Originally published in The Australian, 1 February 2018
One of the current government’s great successes has been border protection policy. Given the scale of the people smuggling that had developed under the former Labor government, not even the original architects of border protection, John Howard and Philip Ruddock, thought it could be done. But very quickly, we stopped the illegal boats that had brought 50,000 uninvited people to our country and led to more than 1000 deaths at sea. And the boats have stayed stopped thanks to the government’s continued good work led by Home Affairs Minister Peter Dutton.
An even stickier problem than stopping the boats is stopping the jihadi fighters. It’s one thing to stop foreigners who’ve first flown to Indonesia and have no entitlement whatsoever to come to Australia. It’s another to stop Australian citizens from returning home even though they’ve taken up arms against Australian forces, fought against our way of life and may subsequently prove a deadly menace to their fellow Australians. Yet it is absolutely necessary to keep our people safe and that means keeping off our streets anyone who regards himself or herself as at war with Australia.
Late last year, ASIO boss Duncan Lewis told a Senate committee that about 85 Australians had been killed while fighting as terrorists in Syria and Iraq and that 40 Australian foreign fighters had already returned home but that about 110 Australians were still in the war zone. Most of the returnees, he stressed, had come back before the declaration of the Islamic State caliphate and were not now considered threats to security. And “every returnee” he said, would be closely scrutinised for prosecution and prison or “some form of diversionary programme depending on the circumstance of the individual”.
At one level, this is very reassuring. But for it to succeed our intelligence about Australian jihadis needs to be accurate, our airport security has to be fool-proof, our courts need to convict all the dangerous ones, and the “infidels-don’t-really-deserve-to-die” re-education has to work. It’s a lot to ask. And keeping in gaol people who think they have a religious duty to kill any or all of their unbelieving fellow Australians is very costly, especially if they have to be segregated from susceptible fellow prisoners to stop our gaols from becoming jihadi enlistment centres.
No one should assume that the fall of the caliphate has disillusioned its followers about militant Islam. Some years back, about 25 Australians went to Afghanistan to fight with the Taliban; and 19 of them were subsequently involved in terrorist plots after their return. Eleven of the 17 Bali nightclub terrorists had previously trained with the by-then-deposed Taliban and its allies. Even though the current conflict in the Middle East seems to be winding down, its “soldiers” are unlikely to abandon their allegiances any time soon and, back here, would be a much bigger potential pool of trained, battle-hardened jihadi warriors than ever before.

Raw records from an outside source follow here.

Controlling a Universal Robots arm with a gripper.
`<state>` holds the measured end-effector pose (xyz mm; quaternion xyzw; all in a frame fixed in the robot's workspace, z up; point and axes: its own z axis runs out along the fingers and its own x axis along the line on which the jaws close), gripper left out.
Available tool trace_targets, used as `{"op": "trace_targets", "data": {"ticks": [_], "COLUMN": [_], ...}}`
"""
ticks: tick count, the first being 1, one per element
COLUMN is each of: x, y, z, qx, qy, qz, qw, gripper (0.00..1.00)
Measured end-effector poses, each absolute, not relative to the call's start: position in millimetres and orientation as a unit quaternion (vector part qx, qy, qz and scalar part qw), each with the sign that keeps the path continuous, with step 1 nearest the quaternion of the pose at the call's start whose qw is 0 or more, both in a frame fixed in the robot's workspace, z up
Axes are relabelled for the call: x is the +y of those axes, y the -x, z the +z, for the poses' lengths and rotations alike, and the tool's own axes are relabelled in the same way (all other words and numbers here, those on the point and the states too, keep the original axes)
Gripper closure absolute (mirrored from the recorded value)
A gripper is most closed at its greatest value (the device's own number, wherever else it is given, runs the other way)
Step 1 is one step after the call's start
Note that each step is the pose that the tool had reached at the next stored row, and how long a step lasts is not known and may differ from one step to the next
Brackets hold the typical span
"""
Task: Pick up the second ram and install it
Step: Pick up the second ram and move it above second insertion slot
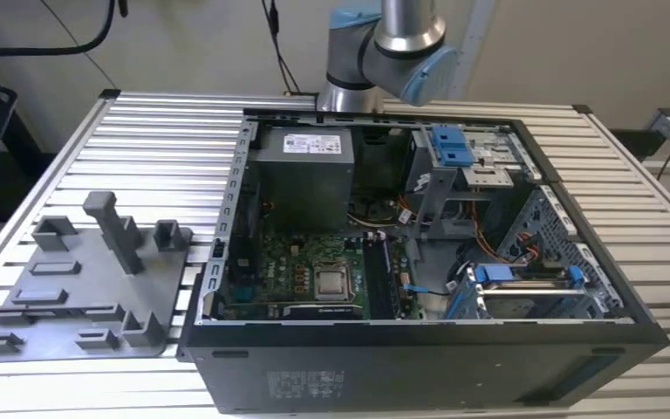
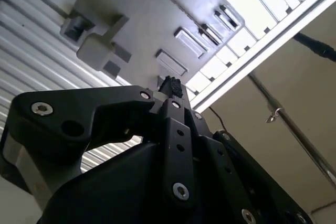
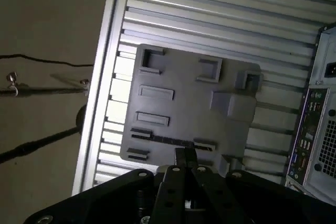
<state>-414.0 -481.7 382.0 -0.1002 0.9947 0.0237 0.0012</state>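
Slatted metal worktop (image 3: 210,3) carries a grey fixture tray (image 3: 181,114), where the second ram (image 3: 167,141) appears as a dark strip in its slot. Above it hangs the claw (image 3: 185,155), clenched and empty. Judged as the pick-up stage, the grasp calls for parted fingers straddling the stick.

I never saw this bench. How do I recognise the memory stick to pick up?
Find the slatted metal table carrying the open computer case; a grey holder plate lies on it. Near the plate edge where the gripper hovers, the second ram sits between two small brackets. It is the only thin dark strip; all else on the plate is grey.
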Motion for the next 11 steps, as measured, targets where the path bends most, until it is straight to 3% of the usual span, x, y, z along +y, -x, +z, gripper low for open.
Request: {"op": "trace_targets", "data": {"ticks": [11], "x": [-481.6], "y": [414.0], "z": [381.6], "qx": [0.980], "qy": [0.199], "qz": [0.024], "qw": [-0.001], "gripper": [0.89]}}
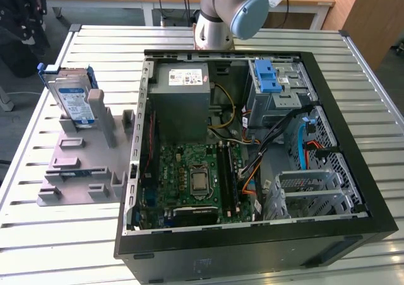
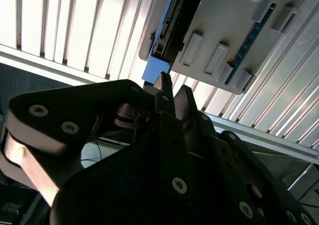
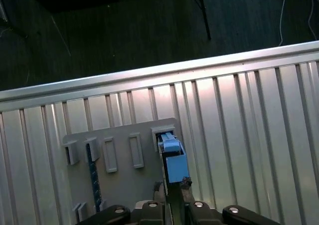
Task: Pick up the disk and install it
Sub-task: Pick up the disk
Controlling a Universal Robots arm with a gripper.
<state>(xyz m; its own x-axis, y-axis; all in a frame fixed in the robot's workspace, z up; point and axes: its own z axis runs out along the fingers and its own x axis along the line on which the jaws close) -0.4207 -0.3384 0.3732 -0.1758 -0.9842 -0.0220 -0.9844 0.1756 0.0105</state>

Almost on taking office, the Abbott government was focussed on counter-terrorism but dramatically ramped up its efforts after the caliphate urged attacks on Australians in mid-2014. In my time as prime minister, we established counter-terrorism teams at international airports, started to introduce biometric screening for travellers, boosted AFP and ASIO resources and personnel, made it easier to prosecute and convict potential terrorists, stripped welfare payments from security threats, and – importantly – legislated to strip terrorists who were dual nationals of their Australian citizenship because we didn’t want them back in the country they had betrayed. This is not controversial now; but it was at the time, even inside the cabinet.

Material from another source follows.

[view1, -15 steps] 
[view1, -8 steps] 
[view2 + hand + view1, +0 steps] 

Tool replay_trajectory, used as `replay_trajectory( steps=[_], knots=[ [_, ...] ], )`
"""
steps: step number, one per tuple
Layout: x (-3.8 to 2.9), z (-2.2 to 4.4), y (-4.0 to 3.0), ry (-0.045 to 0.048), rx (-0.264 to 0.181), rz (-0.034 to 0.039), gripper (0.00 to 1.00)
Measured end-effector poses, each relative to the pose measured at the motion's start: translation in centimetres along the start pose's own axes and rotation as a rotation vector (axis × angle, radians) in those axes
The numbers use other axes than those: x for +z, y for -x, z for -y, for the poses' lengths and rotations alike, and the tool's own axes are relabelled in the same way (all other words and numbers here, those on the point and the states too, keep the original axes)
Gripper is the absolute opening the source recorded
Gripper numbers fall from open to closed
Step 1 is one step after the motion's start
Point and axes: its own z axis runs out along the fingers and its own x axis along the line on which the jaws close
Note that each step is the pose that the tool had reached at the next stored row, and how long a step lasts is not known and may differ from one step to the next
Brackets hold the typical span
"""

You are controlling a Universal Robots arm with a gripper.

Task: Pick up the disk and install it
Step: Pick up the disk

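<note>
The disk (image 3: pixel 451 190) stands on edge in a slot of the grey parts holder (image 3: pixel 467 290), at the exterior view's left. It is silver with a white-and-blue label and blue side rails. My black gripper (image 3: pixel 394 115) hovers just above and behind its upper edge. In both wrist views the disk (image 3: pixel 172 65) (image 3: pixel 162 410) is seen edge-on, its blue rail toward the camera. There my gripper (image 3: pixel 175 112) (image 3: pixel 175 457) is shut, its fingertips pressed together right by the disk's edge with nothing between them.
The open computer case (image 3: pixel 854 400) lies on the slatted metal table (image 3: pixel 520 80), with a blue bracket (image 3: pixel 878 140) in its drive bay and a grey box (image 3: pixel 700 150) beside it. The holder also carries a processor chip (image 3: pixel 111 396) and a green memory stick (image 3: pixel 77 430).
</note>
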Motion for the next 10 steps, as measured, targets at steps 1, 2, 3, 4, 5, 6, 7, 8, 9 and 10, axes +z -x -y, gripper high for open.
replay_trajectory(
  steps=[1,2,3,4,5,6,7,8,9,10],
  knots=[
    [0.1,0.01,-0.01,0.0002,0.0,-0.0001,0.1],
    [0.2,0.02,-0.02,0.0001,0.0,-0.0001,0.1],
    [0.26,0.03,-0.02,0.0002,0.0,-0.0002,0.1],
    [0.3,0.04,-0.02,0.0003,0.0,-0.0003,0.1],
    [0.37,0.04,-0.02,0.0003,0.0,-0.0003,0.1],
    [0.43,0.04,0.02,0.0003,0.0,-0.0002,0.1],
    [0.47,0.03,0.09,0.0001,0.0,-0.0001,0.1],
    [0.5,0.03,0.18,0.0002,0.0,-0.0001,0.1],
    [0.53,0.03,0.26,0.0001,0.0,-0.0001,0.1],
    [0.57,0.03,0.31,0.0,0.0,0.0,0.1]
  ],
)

As I said back then, “we’re trying to prevent people from leaving our country to become terrorists; we’re trying to prevent hardened terrorists from coming back; and we’re striving to lock up any that we can’t keep out”. But here’s the point: given the way Australian courts work, there’s no way all of them will be locked up; so now that they can be expected to return, we need better ways to keep them out. As I said in June 2015, “fighting with a terrorist group at war with Australia is the modern form of treason – and those who have left our country to fight against us may require a modern form of banishment”.
This is what now needs to be put in place: a way to stop terrorists returning even though they are solely Australian citizens with a normal right to be here. And there is a readily available overseas precedent. Since early 2015, the British government has been able to make court-supervised “temporary exclusion orders” against sole-citizens who have left the country to fight with terrorists and would pose a menace to the public if they returned. Last year the Home Secretary said that these TEOs had started to be used against some of the 1000 UK nationals thought to have been fighting for the caliphate and it’s time that the Australian government had the same power.
Not even the most diligent government with the best possible security services can guarantee to prevent all acts of terrorism. So far our police have been highly professional and luck has mostly eluded our local would-be terrorists; but we can’t count on always being lucky. Inevitably, the government will be held to account if and when there is a big terrorist atrocity here – and blame would be justified if there were any reasonable precautions that the government had failed to take. If keeping Australians safe requires periods of exile for a handful who no longer deserve to live amongst us, isn’t it the government’s duty to get it done?